■ Requirement ■
Report every line in the records below that holds the word "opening".

====== Given records

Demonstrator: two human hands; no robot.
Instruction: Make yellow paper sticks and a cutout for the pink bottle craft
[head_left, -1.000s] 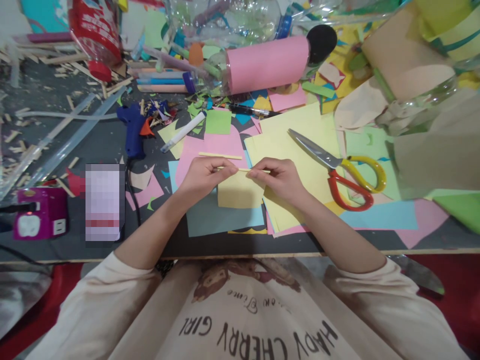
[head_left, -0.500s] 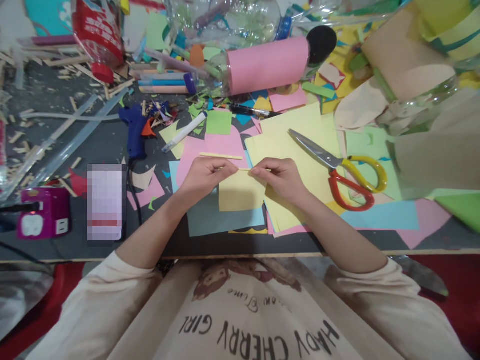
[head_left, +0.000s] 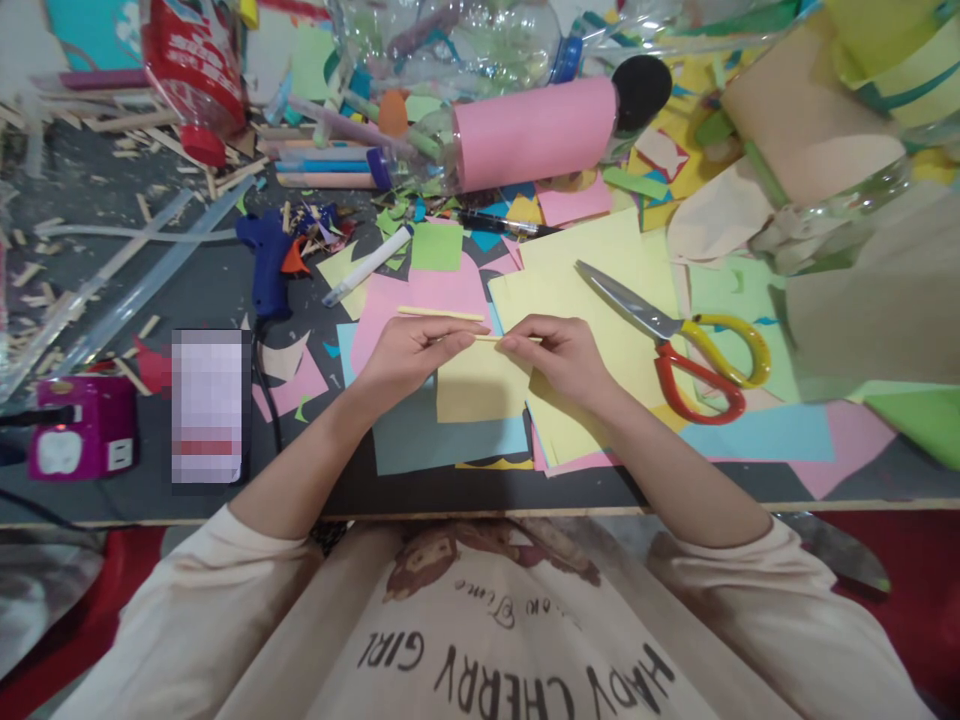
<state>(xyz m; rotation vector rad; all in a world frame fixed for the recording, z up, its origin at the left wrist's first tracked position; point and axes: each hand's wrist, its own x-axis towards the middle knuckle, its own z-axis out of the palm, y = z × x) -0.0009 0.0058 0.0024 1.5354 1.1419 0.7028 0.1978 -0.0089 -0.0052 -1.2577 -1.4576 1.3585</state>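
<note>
Between both hands runs a thin pale-yellow paper roll [head_left: 486, 338], held level above a small yellow sheet [head_left: 480, 390]. My left hand [head_left: 409, 352] pinches its left part between thumb and fingers. The right part is pinched by my right hand [head_left: 561, 358], and only the short middle stretch shows plainly. Just beyond my left fingers, a second pale-yellow roll [head_left: 440, 313] lies on pink paper [head_left: 450, 285]. A stack of yellow sheets [head_left: 600, 240] lies under and behind my right hand. To its right rest scissors [head_left: 667, 325] with red and yellow handles, blades apart.
On the left are a blue glue gun [head_left: 266, 262], a phone [head_left: 208, 405] and a purple box [head_left: 84, 428]. A white marker [head_left: 369, 265] lies ahead. Across the back lie a pink-wrapped bottle [head_left: 536, 132], a red-labelled bottle [head_left: 196, 75] and many paper scraps.
My left index finger has stretched a little further right along the roll. Both hands otherwise keep their place, and the roll stays between them.
</note>
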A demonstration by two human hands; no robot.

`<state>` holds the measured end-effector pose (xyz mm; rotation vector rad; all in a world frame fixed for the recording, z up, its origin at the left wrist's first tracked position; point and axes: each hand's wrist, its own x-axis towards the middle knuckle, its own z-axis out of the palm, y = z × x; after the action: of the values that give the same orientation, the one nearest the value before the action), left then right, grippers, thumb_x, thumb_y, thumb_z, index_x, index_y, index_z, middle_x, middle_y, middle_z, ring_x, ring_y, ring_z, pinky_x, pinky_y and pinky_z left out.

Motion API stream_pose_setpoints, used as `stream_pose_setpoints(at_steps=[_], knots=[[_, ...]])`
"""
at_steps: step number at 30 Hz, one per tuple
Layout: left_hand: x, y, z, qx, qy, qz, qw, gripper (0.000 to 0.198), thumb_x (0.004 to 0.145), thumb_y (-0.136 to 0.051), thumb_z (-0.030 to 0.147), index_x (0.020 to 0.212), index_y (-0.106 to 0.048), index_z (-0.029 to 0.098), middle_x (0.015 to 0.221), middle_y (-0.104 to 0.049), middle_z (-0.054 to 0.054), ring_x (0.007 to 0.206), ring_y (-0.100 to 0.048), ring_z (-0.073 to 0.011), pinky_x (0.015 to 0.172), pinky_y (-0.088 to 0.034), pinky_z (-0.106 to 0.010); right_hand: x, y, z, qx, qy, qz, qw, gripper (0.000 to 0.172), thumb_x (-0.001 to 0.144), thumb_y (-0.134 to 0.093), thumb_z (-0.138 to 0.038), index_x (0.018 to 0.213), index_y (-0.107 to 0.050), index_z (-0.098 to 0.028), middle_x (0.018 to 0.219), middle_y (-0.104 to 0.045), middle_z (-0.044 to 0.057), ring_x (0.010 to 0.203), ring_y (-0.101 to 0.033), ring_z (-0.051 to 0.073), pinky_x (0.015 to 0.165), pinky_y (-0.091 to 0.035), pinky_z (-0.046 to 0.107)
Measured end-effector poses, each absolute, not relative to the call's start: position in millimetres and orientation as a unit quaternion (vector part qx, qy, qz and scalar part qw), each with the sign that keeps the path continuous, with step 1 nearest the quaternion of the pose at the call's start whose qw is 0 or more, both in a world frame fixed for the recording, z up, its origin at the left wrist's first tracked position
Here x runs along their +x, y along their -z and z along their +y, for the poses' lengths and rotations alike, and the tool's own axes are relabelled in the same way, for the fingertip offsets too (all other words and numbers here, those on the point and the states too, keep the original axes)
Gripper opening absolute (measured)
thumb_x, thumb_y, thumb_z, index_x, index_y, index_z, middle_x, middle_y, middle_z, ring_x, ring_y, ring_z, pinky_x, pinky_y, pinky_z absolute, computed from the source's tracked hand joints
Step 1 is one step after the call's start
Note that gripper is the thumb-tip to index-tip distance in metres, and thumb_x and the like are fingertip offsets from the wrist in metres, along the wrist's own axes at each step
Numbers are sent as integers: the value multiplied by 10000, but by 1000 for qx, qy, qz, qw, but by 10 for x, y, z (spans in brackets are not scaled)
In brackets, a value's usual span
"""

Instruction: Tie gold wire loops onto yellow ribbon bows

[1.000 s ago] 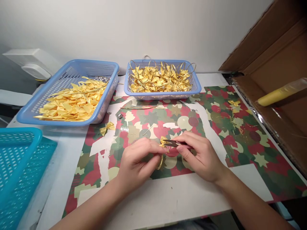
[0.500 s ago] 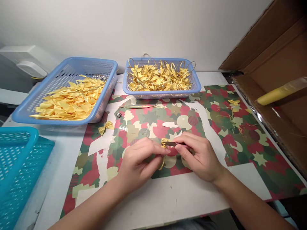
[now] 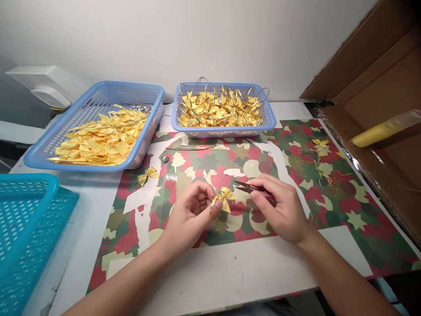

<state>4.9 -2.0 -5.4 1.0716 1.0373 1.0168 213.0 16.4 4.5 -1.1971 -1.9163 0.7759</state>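
Note:
Between the thumb and fingers of my left hand (image 3: 197,206) is a yellow ribbon bow (image 3: 225,199) with a loop of gold cord on it. My right hand (image 3: 283,206) grips a pair of small thread snips (image 3: 245,187), whose dark blades are apart and point left toward the bow without touching it. Another yellow bow (image 3: 148,176) lies on the patterned paper to the left, near a small silver bell (image 3: 165,159). Strands of gold cord (image 3: 197,148) lie behind my hands.
A blue basket (image 3: 42,162) of yellow bows stands at the left, and another blue basket (image 3: 223,130) of corded bows at the back. A teal basket (image 3: 67,210) is at the near left. On the right are a cardboard box (image 3: 368,79), a yellow tube (image 3: 378,131) and thread scraps (image 3: 324,169).
The snips have drawn back right from the bow and their blades have parted. My left hand has turned, so the bow and its cord loop now show more fully.

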Motion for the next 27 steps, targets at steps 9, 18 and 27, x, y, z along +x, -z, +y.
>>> stream_pose_setpoints(at_steps=[9,18,27], knots=[[51,36,-14,441,-441,451,639,188,836,-708,291,828,-551,188,706,-586,22,610,-546,-78,538,-455,-165,2103,2,151,-356,-156,-841,377,178,884,-616,-222,1037,-682,-158,656,-608,13,522,-514,103,435,-390,222],[47,52,-57,483,-440,462,599,155,849,-691,250,821,-552,187,722,-581,26,614,-545,-73,541,-463,-167,2110,20,135,-351,-119,-842,393,255,855,-647,-174,1108,-668,-194,722,-661,26,568,-597,112,463,-478,211],[46,74,-67,505,-437,462,584,132,863,-678,228,832,-556,191,745,-589,29,631,-558,-63,556,-480,-153,2102,25,136,-338,-86,-853,390,253,848,-668,-147,1100,-673,-163,681,-635,24,546,-557,112,451,-428,229]])
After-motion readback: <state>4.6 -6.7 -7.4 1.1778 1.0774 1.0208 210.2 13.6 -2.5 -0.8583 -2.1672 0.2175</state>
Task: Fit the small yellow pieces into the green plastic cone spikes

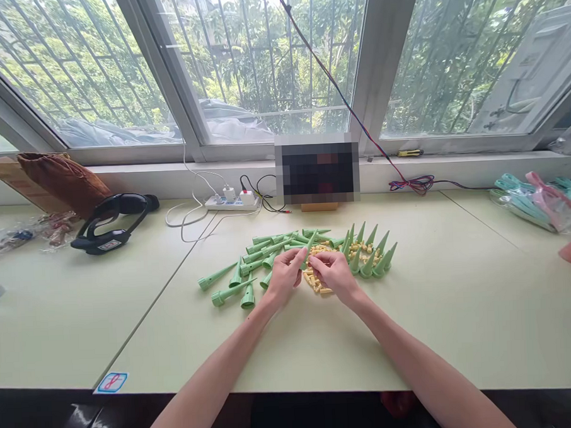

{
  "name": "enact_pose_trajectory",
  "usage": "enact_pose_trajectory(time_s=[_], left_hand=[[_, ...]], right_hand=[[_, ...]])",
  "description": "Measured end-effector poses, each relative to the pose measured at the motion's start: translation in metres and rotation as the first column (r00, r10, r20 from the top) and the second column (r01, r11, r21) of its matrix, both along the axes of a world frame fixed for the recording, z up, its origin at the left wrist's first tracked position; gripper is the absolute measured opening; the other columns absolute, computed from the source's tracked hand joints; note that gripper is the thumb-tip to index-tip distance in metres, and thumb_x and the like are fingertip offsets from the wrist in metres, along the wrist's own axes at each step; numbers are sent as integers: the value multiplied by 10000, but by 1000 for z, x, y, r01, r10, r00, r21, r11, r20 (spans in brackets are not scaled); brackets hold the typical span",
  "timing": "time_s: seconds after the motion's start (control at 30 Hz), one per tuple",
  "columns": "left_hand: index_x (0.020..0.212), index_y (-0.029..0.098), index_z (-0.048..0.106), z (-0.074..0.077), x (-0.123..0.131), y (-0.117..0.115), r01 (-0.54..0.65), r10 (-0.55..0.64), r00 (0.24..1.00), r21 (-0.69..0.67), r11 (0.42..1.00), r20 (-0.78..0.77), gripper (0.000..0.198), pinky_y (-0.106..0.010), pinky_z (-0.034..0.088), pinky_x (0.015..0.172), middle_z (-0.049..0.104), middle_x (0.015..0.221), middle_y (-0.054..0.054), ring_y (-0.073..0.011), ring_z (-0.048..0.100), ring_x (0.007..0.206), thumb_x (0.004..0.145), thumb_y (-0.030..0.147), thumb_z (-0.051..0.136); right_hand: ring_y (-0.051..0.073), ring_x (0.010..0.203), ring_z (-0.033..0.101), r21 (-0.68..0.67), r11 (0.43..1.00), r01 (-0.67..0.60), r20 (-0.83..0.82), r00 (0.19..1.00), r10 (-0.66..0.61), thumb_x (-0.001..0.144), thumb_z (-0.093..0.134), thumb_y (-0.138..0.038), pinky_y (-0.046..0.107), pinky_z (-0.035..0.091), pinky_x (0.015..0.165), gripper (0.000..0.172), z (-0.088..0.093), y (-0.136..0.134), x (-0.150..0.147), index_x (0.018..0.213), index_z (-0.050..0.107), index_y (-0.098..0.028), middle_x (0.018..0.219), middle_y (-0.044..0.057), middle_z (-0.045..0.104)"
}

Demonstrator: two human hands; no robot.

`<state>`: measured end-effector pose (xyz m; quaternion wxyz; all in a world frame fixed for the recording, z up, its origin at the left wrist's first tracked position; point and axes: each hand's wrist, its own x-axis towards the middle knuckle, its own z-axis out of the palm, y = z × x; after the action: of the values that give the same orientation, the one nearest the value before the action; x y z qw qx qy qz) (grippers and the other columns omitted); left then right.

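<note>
My left hand (283, 275) is closed around a green plastic spike (311, 240), whose pointed tip sticks up past the fingers. Close beside it, my right hand (336, 273) is pinched shut; whatever its fingertips hold is too small to make out. Under and behind both hands lies a pile of small yellow pegs (321, 288), partly covered by the fingers. Several more green spikes (233, 292) lie loose to the left of my left hand. To the right, a group of green spikes (384, 260) stands upright on wide bases, with yellow pegs among them.
A power strip (232, 202) with cables and a pixelated dark screen (317, 169) are at the back. Black headphones (113, 224) and a brown pouch (61, 176) sit left. Bagged pink and teal items (540, 196) lie right. A bundled cable (411, 184) rests near the sill.
</note>
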<state>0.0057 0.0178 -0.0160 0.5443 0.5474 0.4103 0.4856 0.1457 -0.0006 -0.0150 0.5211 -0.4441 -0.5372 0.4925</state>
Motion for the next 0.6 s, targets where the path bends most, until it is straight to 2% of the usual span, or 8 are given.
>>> enact_pose_trajectory(time_s=[0.13, 0.23, 0.4, 0.6], left_hand=[[778, 156, 596, -1, 0, 1, 6, -6, 1000, -13, 1000, 10, 372, -170, 220, 320, 427, 570, 57, -19, 320, 328, 823, 523, 644], [768, 159, 584, 0, 1, 2, 13, -13, 1000, -21, 1000, 13, 383, -169, 231, 318, 408, 569, 61, -20, 323, 332, 822, 533, 643], [707, 158, 532, 1, 3, 0, 64, -64, 997, -14, 998, 30, 423, -172, 280, 324, 390, 590, 60, -27, 354, 354, 828, 552, 627], [678, 160, 495, 3, 5, -4, 190, -187, 981, -63, 980, 53, 462, -185, 372, 374, 454, 593, 39, -56, 429, 420, 852, 581, 576]], right_hand=[[71, 366, 276, -65, 998, -16, -56, 998, 12, 798, 638, -445, 245, 202, 366, 349, 2, 0, 0, 578, 548, -189, 452, -55, 404], [75, 374, 284, -55, 998, 4, -31, 999, -6, 808, 624, -452, 247, 223, 375, 359, 4, -2, -2, 579, 531, -191, 455, -56, 402], [98, 472, 376, 164, 977, 139, 152, 975, -164, 837, 590, -408, 243, 301, 456, 338, 3, -5, -4, 593, 500, -192, 516, -43, 431], [95, 473, 343, 288, 949, 132, 271, 939, -212, 844, 585, -392, 242, 303, 483, 364, 6, -10, -7, 586, 402, -211, 493, -65, 380]])
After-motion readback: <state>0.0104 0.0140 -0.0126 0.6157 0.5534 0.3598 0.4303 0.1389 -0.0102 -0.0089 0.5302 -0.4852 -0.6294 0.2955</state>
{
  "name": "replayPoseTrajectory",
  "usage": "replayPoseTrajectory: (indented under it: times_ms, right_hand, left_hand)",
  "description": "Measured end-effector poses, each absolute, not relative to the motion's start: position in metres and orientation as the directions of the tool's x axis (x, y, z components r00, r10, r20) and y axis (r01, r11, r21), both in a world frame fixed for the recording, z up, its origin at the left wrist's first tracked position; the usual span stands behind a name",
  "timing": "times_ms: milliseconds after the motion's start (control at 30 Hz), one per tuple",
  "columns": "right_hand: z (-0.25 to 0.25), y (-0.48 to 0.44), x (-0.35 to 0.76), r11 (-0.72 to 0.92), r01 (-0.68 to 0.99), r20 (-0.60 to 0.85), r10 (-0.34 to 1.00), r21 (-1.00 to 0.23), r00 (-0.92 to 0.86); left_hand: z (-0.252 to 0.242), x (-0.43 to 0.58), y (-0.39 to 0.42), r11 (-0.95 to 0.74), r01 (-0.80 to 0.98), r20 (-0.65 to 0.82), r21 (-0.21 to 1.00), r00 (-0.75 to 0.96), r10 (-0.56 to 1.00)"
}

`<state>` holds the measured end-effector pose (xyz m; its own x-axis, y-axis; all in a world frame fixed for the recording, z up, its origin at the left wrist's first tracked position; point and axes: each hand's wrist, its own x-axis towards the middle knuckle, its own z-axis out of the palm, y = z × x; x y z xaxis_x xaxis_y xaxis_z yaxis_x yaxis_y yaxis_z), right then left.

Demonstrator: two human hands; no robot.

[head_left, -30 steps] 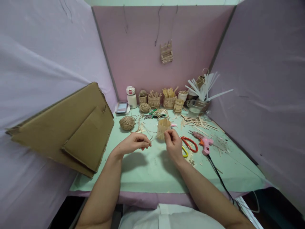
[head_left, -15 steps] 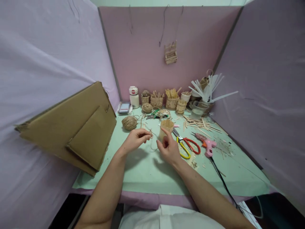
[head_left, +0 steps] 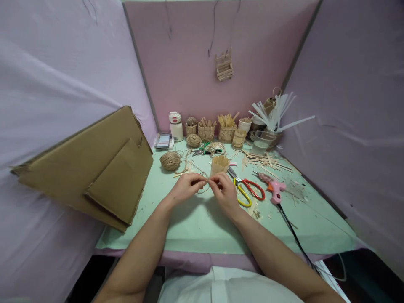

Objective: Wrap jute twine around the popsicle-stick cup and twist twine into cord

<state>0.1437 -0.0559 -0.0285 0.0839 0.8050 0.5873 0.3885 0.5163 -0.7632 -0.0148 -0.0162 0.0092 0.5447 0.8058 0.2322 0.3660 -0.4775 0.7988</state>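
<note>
My left hand (head_left: 186,188) and my right hand (head_left: 224,191) meet over the green table (head_left: 195,223), fingertips almost touching. Both pinch a thin strand of jute twine (head_left: 202,190) that loops below them and trails back toward a twine ball (head_left: 170,160). Just behind my hands stands a small cup made of wooden sticks (head_left: 219,165). Scissors with red and yellow handles (head_left: 248,190) lie right of my right hand.
A pink glue gun (head_left: 274,188) with a black cord lies at right. Folded cardboard (head_left: 94,168) leans at left. Along the back wall stand a white bottle (head_left: 176,125), small stick baskets (head_left: 226,131), a clear cup (head_left: 261,142) and loose sticks (head_left: 265,160).
My hands have come together: the right hand moved left and the left hand moved right until the fingertips met on the twine. The view shifted slightly.
</note>
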Motion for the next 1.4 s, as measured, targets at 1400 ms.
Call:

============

■ Task response ■
Gripper opening absolute (measured)
  "description": "Measured end-effector poses, each relative to the pose measured at the motion's start: translation in metres and rotation as the first column (r00, r10, r20 from the top) and the second column (r01, r11, r21) of its matrix, both along the axes of a world frame fixed for the recording, z up, its origin at the left wrist's first tracked position; gripper is the absolute measured opening; the other columns absolute, computed from the source's tracked hand joints; note that gripper is the thumb-tip to index-tip distance in metres, and thumb_x and the like are fingertip offsets from the wrist in metres, along the wrist's own axes at each step; numbers are sent as integers: the value multiplied by 10000, but by 1000 for z, x, y, r01, r10, r00, r21, r11, r20 (spans in brackets are not scaled); brackets hold the typical span",

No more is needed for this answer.